This evening, I went to the grocery store after I had put the baby to bed. Earlier today I went to the grocery store with her, but she was too grumpy and I was too frazzled to find everything I needed (I’m trying some new things out).
8pm on a Saturday night at the grocery store had me pondering so many things. For one, I always think about single people at the grocery store on a Saturday night. The old saying that it’s a place to “meet others.” I saw this as possibility when I strolled through the frozen food aisle by the icecream, and noticed two 30-something people each looking at pint sized ice cream. Is she single? Is he single? Do they have plans tonight? Looks like they both plan on eating ice cream. Could they eat ice cream together? Say hello?

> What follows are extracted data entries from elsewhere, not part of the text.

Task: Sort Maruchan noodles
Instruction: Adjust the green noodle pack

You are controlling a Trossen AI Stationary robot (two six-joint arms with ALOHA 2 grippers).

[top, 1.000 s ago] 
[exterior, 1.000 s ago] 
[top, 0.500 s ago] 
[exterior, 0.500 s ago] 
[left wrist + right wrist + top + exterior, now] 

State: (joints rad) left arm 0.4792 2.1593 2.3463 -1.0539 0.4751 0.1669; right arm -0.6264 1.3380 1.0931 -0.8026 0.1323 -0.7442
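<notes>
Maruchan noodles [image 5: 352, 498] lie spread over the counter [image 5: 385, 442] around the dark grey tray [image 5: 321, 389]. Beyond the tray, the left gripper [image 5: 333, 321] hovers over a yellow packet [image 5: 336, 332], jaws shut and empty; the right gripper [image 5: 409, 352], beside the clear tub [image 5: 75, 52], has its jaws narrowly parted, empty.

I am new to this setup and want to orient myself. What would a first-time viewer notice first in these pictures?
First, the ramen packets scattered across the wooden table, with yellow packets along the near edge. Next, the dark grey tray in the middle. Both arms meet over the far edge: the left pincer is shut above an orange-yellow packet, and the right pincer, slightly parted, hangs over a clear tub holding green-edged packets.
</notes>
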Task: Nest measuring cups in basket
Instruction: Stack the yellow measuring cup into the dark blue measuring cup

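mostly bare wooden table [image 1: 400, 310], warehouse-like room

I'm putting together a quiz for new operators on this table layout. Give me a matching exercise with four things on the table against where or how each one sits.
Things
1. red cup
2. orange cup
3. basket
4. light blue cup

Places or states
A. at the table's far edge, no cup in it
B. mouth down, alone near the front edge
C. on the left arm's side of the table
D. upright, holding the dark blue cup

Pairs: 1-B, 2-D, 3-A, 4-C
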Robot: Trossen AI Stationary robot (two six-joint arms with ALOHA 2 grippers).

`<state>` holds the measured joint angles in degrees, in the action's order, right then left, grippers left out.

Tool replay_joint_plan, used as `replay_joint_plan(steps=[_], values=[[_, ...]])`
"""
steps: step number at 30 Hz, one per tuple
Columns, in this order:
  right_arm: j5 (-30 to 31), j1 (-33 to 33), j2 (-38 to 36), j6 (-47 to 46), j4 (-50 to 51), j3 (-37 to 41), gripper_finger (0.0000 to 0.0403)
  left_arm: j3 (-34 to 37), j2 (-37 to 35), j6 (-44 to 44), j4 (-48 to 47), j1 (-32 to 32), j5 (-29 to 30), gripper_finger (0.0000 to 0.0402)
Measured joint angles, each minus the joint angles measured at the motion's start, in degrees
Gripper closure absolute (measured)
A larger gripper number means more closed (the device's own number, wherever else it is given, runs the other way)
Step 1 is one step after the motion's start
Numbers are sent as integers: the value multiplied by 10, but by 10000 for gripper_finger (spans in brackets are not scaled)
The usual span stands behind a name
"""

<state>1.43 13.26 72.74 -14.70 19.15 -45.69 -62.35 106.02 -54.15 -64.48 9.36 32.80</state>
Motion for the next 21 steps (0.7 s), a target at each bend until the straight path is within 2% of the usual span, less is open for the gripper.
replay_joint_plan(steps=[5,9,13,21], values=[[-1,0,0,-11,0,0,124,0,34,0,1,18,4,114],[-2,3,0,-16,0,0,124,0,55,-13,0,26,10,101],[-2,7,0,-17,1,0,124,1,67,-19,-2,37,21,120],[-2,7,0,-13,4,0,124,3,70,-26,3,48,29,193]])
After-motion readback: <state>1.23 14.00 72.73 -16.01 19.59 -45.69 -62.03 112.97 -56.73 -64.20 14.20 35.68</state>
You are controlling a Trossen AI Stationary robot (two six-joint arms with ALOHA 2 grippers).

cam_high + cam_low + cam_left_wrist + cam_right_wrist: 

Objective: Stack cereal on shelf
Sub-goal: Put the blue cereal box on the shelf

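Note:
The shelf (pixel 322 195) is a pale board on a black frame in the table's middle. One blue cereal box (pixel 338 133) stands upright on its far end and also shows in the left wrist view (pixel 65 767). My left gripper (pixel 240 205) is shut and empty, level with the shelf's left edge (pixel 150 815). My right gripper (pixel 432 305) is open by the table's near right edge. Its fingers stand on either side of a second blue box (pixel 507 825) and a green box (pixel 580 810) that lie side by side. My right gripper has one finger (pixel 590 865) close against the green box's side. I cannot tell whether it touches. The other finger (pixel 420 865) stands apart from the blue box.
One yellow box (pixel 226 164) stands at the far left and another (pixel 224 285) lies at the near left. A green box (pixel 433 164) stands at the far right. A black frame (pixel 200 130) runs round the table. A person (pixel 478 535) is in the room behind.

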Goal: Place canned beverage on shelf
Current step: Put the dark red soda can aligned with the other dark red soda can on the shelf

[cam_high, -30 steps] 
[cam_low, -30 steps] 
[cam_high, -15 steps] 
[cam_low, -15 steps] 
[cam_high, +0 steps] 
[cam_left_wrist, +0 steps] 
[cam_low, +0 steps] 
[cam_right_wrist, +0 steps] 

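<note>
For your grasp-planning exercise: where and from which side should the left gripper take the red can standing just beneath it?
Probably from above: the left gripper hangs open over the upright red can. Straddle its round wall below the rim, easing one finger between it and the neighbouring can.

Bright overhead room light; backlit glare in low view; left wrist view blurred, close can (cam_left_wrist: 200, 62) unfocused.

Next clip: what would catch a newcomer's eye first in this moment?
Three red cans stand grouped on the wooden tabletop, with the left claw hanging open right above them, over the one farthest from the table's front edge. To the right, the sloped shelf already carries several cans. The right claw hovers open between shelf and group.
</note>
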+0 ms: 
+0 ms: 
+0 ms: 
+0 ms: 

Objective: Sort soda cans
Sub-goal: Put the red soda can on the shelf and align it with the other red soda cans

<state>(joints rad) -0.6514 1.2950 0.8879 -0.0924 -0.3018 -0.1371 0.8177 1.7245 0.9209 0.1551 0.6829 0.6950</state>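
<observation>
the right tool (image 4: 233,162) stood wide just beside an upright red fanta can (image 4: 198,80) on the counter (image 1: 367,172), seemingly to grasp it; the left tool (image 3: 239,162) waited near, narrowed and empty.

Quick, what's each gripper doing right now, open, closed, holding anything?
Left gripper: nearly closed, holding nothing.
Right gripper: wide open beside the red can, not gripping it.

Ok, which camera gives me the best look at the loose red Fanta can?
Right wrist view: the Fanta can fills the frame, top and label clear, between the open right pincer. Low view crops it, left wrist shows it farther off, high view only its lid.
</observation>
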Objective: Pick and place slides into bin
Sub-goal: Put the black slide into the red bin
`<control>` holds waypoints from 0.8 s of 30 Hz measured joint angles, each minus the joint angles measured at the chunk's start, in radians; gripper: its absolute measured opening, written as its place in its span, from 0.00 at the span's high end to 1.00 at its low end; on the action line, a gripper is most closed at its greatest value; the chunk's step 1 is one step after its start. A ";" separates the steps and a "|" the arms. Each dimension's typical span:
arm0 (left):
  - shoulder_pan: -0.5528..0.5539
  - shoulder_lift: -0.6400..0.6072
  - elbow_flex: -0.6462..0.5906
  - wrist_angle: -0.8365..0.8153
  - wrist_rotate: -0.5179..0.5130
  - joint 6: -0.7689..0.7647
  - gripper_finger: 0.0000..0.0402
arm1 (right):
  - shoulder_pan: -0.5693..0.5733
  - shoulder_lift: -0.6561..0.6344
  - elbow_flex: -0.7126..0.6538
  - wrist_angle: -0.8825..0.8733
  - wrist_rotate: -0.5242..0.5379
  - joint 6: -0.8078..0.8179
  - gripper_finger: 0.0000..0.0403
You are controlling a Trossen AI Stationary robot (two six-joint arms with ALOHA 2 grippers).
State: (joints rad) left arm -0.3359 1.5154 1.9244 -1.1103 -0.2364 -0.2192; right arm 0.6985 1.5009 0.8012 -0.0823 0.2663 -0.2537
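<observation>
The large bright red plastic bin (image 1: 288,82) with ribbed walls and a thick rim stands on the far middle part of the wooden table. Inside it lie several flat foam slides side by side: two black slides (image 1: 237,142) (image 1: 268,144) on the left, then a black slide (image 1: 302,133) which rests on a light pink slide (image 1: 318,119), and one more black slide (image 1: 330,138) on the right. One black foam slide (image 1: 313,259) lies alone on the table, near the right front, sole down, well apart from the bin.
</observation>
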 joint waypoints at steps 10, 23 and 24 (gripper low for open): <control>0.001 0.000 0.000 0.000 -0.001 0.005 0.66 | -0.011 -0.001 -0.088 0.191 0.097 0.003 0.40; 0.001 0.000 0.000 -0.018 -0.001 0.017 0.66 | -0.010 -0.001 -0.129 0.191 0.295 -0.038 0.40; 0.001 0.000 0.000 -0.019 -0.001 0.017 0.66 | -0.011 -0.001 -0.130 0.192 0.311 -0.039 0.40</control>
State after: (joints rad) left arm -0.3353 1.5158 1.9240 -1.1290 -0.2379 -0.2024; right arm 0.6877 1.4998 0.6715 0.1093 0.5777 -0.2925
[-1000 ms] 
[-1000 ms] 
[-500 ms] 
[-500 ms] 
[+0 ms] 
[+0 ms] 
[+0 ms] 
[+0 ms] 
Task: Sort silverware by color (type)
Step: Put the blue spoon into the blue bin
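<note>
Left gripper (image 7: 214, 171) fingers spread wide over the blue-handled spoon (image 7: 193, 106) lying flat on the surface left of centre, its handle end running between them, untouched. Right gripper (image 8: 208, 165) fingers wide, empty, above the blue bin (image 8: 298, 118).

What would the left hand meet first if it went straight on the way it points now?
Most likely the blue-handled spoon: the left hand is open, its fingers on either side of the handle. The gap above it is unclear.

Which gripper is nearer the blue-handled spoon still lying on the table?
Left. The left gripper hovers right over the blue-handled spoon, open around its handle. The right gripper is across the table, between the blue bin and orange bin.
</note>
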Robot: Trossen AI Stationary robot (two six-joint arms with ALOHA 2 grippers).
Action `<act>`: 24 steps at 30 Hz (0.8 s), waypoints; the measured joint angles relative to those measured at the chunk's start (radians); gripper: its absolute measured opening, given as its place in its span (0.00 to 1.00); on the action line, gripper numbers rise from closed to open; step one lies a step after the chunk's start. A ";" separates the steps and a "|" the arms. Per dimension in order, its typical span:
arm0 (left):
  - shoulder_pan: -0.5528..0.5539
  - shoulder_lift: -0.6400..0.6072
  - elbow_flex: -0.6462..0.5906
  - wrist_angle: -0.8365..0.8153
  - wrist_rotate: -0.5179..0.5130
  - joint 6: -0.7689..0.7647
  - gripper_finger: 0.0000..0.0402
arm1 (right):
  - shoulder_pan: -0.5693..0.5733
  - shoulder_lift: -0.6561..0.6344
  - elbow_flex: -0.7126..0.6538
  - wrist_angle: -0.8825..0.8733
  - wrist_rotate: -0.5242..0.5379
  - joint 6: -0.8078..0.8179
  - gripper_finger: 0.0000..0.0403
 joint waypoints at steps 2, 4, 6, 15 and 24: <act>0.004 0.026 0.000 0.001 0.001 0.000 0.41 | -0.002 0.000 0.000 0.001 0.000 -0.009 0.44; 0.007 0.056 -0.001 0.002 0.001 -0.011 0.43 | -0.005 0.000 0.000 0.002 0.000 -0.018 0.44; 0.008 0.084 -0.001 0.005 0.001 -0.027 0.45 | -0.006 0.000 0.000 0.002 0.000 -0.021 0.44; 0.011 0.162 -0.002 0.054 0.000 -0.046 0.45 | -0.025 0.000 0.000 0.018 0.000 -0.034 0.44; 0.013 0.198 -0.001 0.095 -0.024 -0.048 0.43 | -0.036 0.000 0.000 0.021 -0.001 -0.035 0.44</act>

For some reason, the Saturday night filter was really clouding my view of things. Everyone I saw seemed to stand out. Lonely. Different. Bored. Weird. Did I look that way? Arriving in my 2006 coupe (instead of our new 2013 nicer car). I had left my wedding ring at home. I looked tired from the days activities.
I wasn’t bored. I wasn’t lonely. At least, not in the way that I appeared (though I do feel substantially lonely at times). Probably a lot of the other shoppers weren’t either. I have a child at home, a spouse at home. I’m rushing trying to accomplish tasks while the baby is asleep. I’m squeezing out every free minute that I have to get things done. My Saturday night trip to the grocery store was out of sheer necessity.
However, it got me thinking, would this be my life? If I had left my marriage 3 years ago… would I be the girl in the ice cream aisle picking up a few pints? What apartment would I be living in? Would I still be trying to cook these crock-pot meals? It would be leisurely cooking, that’s for sure. My daughter wouldn’t exist. My spouse would be, who knows where….he, she… I have no idea. I remember him telling me about his trips en femme to the grocery store, being stalked by an employee who spotted him as a “trannie” and wanted to take him home for the night. Jesus sometimes I think about what I’ve already lived through.
If I were walking those aisles in the different dimension, would I be in shape or have let myself go? Would I be financially afloat? I’d still be driving this 2006 coupe, that’s for sure. Would the sight of small children make me cry and question my decision to leave? I’d be sleeping in tomorrow instead of waking up at 6.
I can’t answer any of the what-ifs, but for a minute, I felt like a new identity was placed on me. Relationships and life decisions can be so messed up sometimes.
Anyhow, everyone in the household has been sick this week. We’re all sleep deprived and grumpy. It’s time for me to take some nyquil and try to get as close to a full night’s sleep as possible, despite the likely wakings my daughter will cause.